Only the number is wanted: how many lines of the data contain "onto"?

═══ Data records

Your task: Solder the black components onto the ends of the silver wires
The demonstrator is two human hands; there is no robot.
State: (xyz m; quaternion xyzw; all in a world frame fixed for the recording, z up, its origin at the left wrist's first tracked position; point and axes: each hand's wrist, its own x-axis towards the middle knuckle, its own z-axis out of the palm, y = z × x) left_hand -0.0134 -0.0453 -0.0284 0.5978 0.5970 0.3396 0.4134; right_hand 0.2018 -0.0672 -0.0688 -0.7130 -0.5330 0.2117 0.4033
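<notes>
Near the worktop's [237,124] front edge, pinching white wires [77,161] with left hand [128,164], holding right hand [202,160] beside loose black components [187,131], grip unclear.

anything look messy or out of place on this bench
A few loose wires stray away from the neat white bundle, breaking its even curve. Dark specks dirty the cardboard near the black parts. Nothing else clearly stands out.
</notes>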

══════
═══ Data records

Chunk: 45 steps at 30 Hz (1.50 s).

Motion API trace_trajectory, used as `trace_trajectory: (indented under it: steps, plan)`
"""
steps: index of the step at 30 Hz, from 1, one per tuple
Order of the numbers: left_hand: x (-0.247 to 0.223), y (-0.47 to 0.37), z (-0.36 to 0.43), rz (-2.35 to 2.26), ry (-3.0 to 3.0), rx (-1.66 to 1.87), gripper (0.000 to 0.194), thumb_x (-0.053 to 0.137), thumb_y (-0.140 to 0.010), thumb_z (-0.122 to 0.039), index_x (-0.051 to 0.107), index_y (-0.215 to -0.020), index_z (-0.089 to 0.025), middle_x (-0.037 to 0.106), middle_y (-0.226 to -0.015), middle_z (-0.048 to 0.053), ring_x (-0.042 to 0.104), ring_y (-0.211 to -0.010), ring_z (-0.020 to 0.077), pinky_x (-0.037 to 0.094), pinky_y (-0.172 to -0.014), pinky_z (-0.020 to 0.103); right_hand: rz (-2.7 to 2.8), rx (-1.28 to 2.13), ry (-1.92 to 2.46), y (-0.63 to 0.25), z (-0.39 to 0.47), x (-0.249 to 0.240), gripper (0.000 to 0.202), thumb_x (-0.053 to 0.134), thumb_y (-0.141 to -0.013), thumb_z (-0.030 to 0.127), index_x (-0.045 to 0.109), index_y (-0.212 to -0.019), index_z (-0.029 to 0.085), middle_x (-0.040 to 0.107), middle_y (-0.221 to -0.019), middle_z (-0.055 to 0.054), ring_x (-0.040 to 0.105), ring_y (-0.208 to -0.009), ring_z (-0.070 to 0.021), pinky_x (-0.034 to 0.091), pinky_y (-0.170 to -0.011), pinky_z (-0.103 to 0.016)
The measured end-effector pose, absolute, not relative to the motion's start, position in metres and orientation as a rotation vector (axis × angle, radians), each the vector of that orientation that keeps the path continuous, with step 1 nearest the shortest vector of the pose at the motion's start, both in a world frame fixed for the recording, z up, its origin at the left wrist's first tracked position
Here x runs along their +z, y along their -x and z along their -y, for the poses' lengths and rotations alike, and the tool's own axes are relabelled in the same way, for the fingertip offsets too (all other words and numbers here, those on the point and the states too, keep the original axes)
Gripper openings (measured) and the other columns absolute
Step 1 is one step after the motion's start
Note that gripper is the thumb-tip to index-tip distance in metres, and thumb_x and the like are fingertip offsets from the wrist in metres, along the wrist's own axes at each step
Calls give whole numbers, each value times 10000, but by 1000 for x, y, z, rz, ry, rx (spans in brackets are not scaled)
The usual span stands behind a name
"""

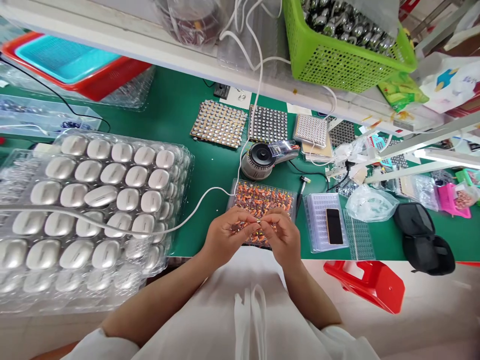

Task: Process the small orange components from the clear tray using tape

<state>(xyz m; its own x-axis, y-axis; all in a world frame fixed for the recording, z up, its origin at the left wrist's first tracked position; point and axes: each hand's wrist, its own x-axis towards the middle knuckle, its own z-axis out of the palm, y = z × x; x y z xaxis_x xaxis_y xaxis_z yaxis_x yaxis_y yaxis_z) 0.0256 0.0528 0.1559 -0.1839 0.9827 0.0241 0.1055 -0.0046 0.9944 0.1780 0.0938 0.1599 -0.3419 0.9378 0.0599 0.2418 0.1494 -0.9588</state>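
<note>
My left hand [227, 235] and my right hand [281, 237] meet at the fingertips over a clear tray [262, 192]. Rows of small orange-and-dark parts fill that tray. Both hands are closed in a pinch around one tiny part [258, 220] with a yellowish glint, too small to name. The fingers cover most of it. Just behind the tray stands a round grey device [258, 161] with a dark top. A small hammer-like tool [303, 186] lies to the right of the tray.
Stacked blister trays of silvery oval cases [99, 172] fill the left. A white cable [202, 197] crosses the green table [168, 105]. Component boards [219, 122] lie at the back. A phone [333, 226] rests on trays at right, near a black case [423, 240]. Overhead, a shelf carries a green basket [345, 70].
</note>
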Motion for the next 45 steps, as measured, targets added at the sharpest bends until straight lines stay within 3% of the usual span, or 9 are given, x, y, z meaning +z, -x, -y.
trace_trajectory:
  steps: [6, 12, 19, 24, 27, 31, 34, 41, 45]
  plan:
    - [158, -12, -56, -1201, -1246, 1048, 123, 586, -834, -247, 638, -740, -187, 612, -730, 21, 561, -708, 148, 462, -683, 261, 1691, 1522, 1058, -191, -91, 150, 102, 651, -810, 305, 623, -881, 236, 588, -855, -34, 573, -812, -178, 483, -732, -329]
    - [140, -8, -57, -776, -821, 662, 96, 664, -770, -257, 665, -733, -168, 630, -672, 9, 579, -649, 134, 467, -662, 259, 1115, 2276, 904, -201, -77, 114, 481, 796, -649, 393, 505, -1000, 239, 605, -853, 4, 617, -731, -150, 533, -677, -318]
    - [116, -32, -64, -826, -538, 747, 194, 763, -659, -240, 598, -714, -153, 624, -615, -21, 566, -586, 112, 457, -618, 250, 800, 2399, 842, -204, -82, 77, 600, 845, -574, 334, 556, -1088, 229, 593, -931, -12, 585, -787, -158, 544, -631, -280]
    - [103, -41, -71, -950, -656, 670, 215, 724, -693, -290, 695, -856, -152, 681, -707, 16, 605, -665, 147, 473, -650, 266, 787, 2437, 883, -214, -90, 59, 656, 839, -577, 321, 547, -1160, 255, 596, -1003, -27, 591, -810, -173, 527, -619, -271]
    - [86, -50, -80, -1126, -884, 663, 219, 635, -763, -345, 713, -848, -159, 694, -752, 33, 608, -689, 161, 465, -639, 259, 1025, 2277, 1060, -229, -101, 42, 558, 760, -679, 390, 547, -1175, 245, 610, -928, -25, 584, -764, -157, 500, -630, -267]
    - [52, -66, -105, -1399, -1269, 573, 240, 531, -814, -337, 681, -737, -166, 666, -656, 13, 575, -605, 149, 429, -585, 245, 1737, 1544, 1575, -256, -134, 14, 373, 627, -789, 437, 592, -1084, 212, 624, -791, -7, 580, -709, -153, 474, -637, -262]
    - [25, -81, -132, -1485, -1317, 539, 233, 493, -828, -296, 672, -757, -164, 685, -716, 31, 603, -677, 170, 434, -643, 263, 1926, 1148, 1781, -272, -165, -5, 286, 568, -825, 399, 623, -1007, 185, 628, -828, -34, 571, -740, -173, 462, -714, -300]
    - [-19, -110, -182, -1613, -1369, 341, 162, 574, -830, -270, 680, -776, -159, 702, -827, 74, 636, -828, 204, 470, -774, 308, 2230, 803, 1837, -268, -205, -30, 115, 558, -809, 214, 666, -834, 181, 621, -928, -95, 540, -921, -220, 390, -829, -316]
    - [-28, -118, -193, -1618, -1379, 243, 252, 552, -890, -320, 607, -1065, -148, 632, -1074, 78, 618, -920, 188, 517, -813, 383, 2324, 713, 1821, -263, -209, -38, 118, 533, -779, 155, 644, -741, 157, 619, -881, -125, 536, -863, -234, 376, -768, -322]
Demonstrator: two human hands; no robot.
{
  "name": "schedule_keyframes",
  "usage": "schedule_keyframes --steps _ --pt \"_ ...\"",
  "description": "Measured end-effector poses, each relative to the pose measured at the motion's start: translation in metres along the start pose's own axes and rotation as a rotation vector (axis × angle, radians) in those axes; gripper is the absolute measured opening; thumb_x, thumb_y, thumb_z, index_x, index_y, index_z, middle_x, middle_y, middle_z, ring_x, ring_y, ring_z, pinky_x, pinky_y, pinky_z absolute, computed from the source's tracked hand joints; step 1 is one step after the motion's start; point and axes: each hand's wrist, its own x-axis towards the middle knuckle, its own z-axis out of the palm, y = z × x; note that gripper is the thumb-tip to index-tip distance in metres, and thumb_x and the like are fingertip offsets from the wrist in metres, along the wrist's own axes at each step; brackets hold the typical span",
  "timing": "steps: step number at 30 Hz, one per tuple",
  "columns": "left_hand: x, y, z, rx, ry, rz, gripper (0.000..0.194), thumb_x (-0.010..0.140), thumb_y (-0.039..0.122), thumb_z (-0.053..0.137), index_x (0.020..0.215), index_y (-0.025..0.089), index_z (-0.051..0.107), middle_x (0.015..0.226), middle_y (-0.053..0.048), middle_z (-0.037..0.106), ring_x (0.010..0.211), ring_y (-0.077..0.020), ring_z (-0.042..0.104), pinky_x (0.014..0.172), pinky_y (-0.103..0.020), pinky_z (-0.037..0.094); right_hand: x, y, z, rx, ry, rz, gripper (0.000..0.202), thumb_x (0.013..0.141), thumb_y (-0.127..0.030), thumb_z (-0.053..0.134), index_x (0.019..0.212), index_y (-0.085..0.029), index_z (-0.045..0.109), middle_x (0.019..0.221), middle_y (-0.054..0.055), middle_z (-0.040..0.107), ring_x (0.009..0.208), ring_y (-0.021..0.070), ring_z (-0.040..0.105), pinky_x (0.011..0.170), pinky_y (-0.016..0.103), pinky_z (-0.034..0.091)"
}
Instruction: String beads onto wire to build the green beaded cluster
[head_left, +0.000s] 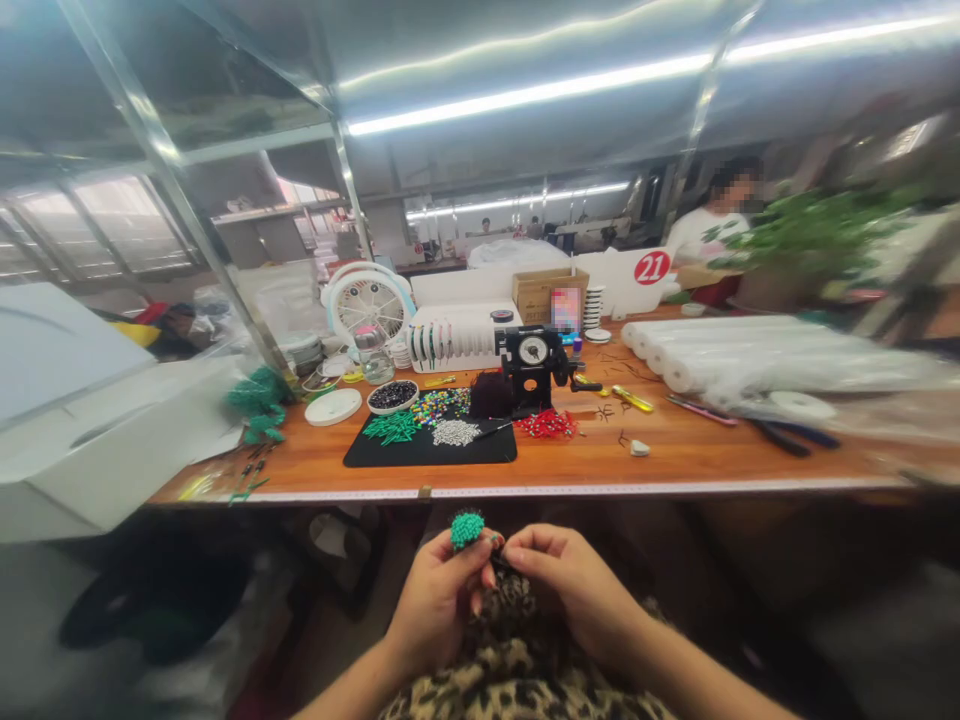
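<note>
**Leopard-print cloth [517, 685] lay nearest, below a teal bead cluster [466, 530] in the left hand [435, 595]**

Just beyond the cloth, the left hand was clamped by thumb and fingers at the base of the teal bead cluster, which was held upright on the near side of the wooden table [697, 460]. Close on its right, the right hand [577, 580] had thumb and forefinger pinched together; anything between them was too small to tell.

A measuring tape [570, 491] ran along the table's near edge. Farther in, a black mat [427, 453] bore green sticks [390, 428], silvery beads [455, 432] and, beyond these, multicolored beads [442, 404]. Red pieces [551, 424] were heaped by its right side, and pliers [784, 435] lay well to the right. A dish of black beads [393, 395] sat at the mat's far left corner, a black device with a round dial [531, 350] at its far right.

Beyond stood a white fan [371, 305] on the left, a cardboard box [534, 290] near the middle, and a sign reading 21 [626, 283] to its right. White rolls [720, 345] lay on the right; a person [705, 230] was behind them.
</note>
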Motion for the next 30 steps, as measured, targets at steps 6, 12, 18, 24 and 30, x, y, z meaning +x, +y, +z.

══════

▶ Expected answer
2